> _Try it_: All of the data goes into your copy exactly as written. Images do not.

####################

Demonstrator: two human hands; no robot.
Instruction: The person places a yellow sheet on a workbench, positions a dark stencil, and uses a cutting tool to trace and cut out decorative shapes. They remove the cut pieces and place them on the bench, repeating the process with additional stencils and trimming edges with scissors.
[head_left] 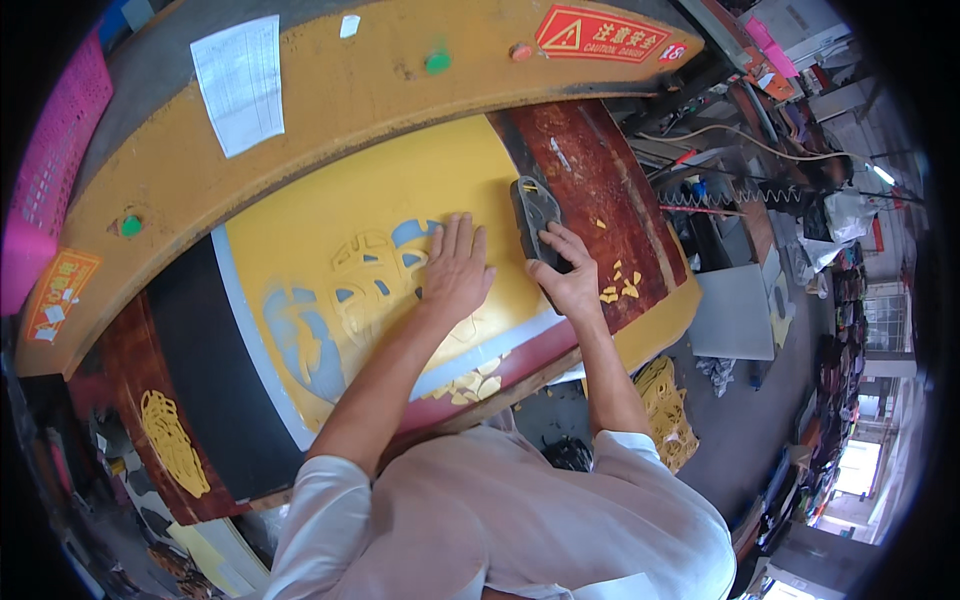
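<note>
A yellow sheet (370,180) with shaped cut-outs on its left half lies across the work table. My left hand (457,270) rests flat on it, fingers stretched out, beside the cut-outs. With my right hand (572,275) I grip a dark, long cutting die (537,200) at the sheet's right edge, thumb on one side and fingers over the other. Its far end shows an open frame; my fingers hide part of its near end. Pale blue backing shows through the cut-outs and along the sheet's left and near edges.
A yellow-brown machine beam (330,75) spans the far side, with green buttons (437,62). Yellow scraps (625,285) lie on the red board at right, more scraps (475,385) at the near edge. Cut yellow pieces (170,440) sit at left. A pink basket (65,140) stands far left.
</note>
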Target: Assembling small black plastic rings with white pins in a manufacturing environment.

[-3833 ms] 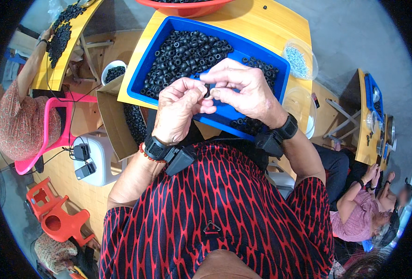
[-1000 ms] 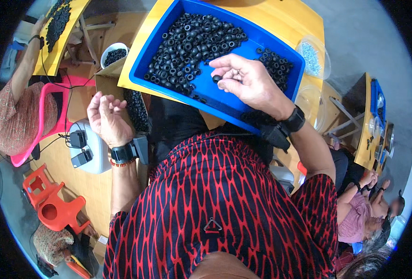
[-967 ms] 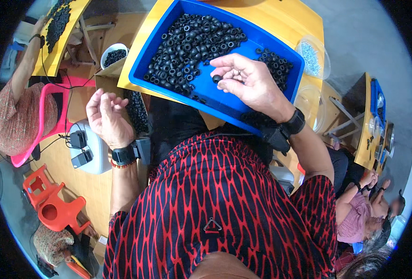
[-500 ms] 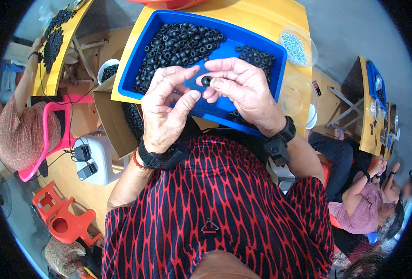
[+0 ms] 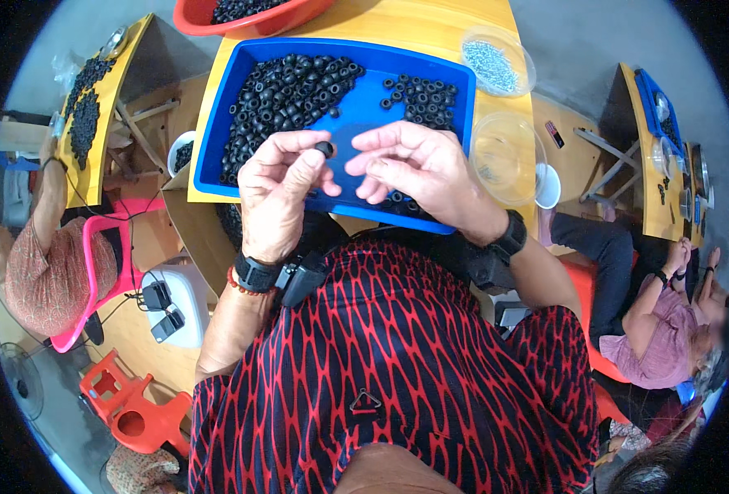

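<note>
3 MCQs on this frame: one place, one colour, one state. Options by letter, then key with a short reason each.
1. Where is the bigger heap of black rings in the blue tray?
A. its left part
B. its right part
C. outside it

2. What colour is the tub beyond the tray?
A. green
B. red
C. white

3. What does the left hand hold?
A. nothing
B. a screwdriver
C. one small black ring

1 A: the dense pile fills the tray's left side, a smaller cluster lies right.
2 B: its rim shows red.
3 C: a ring sits pinched at its fingertips, beside the right hand.
</note>
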Tool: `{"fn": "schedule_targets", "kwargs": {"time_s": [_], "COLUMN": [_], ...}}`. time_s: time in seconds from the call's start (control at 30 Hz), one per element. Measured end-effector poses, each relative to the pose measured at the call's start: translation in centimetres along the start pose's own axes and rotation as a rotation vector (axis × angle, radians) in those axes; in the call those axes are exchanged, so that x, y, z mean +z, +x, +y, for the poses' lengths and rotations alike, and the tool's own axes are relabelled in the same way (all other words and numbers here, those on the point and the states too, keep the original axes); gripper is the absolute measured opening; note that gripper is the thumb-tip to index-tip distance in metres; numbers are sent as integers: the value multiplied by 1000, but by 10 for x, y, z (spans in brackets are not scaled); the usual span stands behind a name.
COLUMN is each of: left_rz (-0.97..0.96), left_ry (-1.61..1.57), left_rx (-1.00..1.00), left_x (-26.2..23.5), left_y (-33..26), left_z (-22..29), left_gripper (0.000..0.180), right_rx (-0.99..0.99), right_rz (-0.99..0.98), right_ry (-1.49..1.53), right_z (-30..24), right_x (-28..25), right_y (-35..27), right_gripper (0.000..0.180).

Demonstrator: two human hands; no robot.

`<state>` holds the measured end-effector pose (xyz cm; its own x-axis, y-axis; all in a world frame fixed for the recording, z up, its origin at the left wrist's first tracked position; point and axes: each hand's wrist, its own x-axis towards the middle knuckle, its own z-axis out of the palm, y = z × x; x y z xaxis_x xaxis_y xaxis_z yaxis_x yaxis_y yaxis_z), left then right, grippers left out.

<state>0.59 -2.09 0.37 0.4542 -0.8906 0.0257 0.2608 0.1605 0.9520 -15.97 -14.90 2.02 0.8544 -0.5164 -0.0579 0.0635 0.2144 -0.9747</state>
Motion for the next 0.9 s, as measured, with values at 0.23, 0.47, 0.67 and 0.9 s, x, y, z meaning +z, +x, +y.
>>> {"fn": "schedule_targets", "kwargs": {"time_s": [0.23,0.47,0.67,0.9], "left_rz": [-60,-71,5,17], "left_ry": [-278,-220,-94,-43], "left_rx": [-92,-140,-144,-149], "left_x": [4,11,20,20], "left_y": [9,17,20,19], "left_z": [-5,-14,-23,-24], "left_gripper": [26,24,21,21], "right_rx": [-99,-161,-204,-57], "right_rz": [156,591,415,101], "right_ry": [-182,-654,-1225,-1518], "right_z": [-24,-57,-29,-16], "right_x": [-45,-139,-153,-145], "right_y": [-43,-63,-70,-62], "right_gripper": [20,19,12,12]}}
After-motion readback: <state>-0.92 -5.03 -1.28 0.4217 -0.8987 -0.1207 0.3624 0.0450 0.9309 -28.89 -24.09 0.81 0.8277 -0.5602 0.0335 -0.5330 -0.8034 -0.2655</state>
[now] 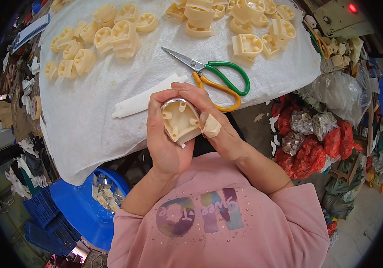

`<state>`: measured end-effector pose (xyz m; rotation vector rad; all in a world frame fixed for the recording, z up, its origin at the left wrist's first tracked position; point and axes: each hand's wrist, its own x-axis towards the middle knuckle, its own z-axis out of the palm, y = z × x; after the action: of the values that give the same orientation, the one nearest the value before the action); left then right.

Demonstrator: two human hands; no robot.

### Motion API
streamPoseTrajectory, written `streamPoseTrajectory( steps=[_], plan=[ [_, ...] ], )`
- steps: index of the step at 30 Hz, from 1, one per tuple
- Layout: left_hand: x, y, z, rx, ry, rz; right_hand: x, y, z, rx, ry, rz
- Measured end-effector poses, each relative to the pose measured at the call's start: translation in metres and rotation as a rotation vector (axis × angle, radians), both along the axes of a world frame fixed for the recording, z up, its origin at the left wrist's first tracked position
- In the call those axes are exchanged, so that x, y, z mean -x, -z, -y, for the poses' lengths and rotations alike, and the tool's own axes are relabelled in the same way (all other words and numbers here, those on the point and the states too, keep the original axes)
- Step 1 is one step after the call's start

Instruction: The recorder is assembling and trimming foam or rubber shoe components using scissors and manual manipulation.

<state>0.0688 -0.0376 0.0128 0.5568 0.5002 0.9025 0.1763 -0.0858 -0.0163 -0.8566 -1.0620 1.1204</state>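
Note:
A cream plastic part (180, 118), hollow with several small posts inside, is held upright between my hands, its open side toward me. Along its curved upper edge runs a shiny silver band. My left hand (162, 149) wraps round its left side, fingers curled over the top. From the right, my right hand (222, 134) closes on it; a beige wrapping (211, 126) covers the thumb. Just beyond my hands lie a white strip (133, 103) and scissors (196, 65) with one green and one orange handle, blades parted. A small white tip shows under the part.
The table has a white cloth (151, 67). Cream parts lie in groups at its far left (104, 39) and far right (247, 44). A blue tub (77, 214) with silver and cream pieces stands lower left. Red bags (307, 156) and clear plastic lie on the right.

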Motion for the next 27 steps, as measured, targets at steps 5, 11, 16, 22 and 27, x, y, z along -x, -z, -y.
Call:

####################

> _Task answer_:
Demonstrator: two human hands; no robot.
Instruction: The person places a yellow sheet on a workbench, positions a dark stencil, and uses a cutting tool to trace and cut out decorative shapes. They remove the cut pieces and place them on the bench, repeating the process with additional stencils and trimming edges with scissors.
[head_left] 
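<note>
A yellow sheet (370,180) with shaped cut-outs on its left half lies across the work table. My left hand (457,270) rests flat on it, fingers stretched out, beside the cut-outs. With my right hand (572,275) I grip a dark, long cutting die (537,200) at the sheet's right edge, thumb on one side and fingers over the other. Its far end shows an open frame; my fingers hide part of its near end. Pale blue backing shows through the cut-outs and along the sheet's left and near edges.
A yellow-brown machine beam (330,75) spans the far side, with green buttons (437,62). Yellow scraps (625,285) lie on the red board at right, more scraps (475,385) at the near edge. Cut yellow pieces (170,440) sit at left. A pink basket (65,140) stands far left.
</note>
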Target: Assembling small black plastic rings with white pins in a manufacturing environment.

[-3833 ms] 
[-1000 ms] 
[-967 ms] 
[-500 ms] 
[+0 ms] 

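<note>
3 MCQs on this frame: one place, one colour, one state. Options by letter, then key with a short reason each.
1. Where is the bigger heap of black rings in the blue tray?
A. its left part
B. its right part
C. outside it

2. What colour is the tub beyond the tray?
A. green
B. red
C. white

3. What does the left hand hold?
A. nothing
B. a screwdriver
C. one small black ring

1 A: the dense pile fills the tray's left side, a smaller cluster lies right.
2 B: its rim shows red.
3 C: a ring sits pinched at its fingertips, beside the right hand.
</note>
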Tool: `{"fn": "schedule_targets", "kwargs": {"time_s": [_], "COLUMN": [_], ...}}`. time_s: time in seconds from the call's start (control at 30 Hz), one per element. Measured end-effector poses, each relative to the pose measured at the call's start: translation in centimetres along the start pose's own axes and rotation as a rotation vector (axis × angle, radians) in those axes; in the call those axes are exchanged, so that x, y, z mean +z, +x, +y, for the poses' lengths and rotations alike, and the tool's own axes are relabelled in the same way (all other words and numbers here, those on the point and the states too, keep the original axes); gripper is the absolute measured opening; note that gripper is the thumb-tip to index-tip distance in metres; numbers are sent as integers: the value multiplied by 1000, but by 10 for x, y, z (spans in brackets are not scaled); the usual span stands behind a name.
COLUMN is each of: left_rz (-0.97..0.96), left_ry (-1.61..1.57), left_rx (-1.00..1.00), left_x (-26.2..23.5), left_y (-33..26), left_z (-22..29), left_gripper (0.000..0.180), right_rx (-0.99..0.99), right_rz (-0.99..0.98), right_ry (-1.49..1.53), right_z (-30..24), right_x (-28..25), right_y (-35..27), right_gripper (0.000..0.180).

Demonstrator: two human hands; no robot.

`<state>` holds the measured end-effector pose (xyz cm; its own x-axis, y-axis; all in a world frame fixed for the recording, z up, its origin at the left wrist's first tracked position; point and axes: each hand's wrist, its own x-axis towards the middle knuckle, its own z-axis out of the palm, y = z × x; x y z xaxis_x xaxis_y xaxis_z yaxis_x yaxis_y yaxis_z), left then right, grippers left out.

<state>0.59 -2.09 0.37 0.4542 -0.8906 0.0257 0.2608 0.1605 0.9520 -15.97 -14.90 2.02 0.8544 -0.5164 -0.0579 0.0635 0.2144 -0.9747</state>
Motion for the next 0.9 s, as measured, with values at 0.23, 0.47, 0.67 and 0.9 s, x, y, z meaning +z, +x, +y.
>>> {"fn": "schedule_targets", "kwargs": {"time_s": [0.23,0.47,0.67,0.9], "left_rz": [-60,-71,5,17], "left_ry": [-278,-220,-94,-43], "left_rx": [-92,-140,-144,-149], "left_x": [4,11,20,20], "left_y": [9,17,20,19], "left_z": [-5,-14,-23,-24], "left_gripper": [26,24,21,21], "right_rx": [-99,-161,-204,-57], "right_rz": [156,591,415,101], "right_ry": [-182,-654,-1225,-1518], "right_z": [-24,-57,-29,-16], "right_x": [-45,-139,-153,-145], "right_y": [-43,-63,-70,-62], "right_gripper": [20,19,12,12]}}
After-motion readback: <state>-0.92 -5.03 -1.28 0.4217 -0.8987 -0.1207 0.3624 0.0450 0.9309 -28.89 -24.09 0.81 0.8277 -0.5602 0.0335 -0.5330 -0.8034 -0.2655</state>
[now] 

`<state>`: measured end-effector pose (xyz m; rotation vector rad; all in a world frame fixed for the recording, z up, its origin at the left wrist's first tracked position; point and axes: each hand's wrist, its own x-axis towards the middle knuckle, its own z-axis out of the palm, y = z × x; after the action: of the values that give the same orientation, the one nearest the value before the action); left then right.

Demonstrator: two human hands; no robot.

### Motion API
streamPoseTrajectory, written `streamPoseTrajectory( steps=[_], plan=[ [_, ...] ], )`
- steps: index of the step at 30 Hz, from 1, one per tuple
- Layout: left_hand: x, y, z, rx, ry, rz; right_hand: x, y, z, rx, ry, rz
- Measured end-effector poses, each relative to the pose measured at the call's start: translation in metres and rotation as a rotation vector (axis × angle, radians), both along the axes of a world frame fixed for the recording, z up, its origin at the left wrist's first tracked position
- In the call those axes are exchanged, so that x, y, z mean -x, -z, -y, for the poses' lengths and rotations alike, and the tool's own axes are relabelled in the same way (all other words and numbers here, those on the point and the states too, keep the original axes)
- Step 1 is one step after the call's start

Instruction: The recorder is assembling and trimming foam or rubber shoe components using scissors and manual manipulation.

<state>0.0688 -0.0376 0.0128 0.5568 0.5002 0.9025 0.1763 -0.0858 -0.0163 -0.8566 -1.0620 1.1204</state>
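Note:
A cream plastic part (180, 118), hollow with several small posts inside, is held upright between my hands, its open side toward me. Along its curved upper edge runs a shiny silver band. My left hand (162, 149) wraps round its left side, fingers curled over the top. From the right, my right hand (222, 134) closes on it; a beige wrapping (211, 126) covers the thumb. Just beyond my hands lie a white strip (133, 103) and scissors (196, 65) with one green and one orange handle, blades parted. A small white tip shows under the part.
The table has a white cloth (151, 67). Cream parts lie in groups at its far left (104, 39) and far right (247, 44). A blue tub (77, 214) with silver and cream pieces stands lower left. Red bags (307, 156) and clear plastic lie on the right.
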
Motion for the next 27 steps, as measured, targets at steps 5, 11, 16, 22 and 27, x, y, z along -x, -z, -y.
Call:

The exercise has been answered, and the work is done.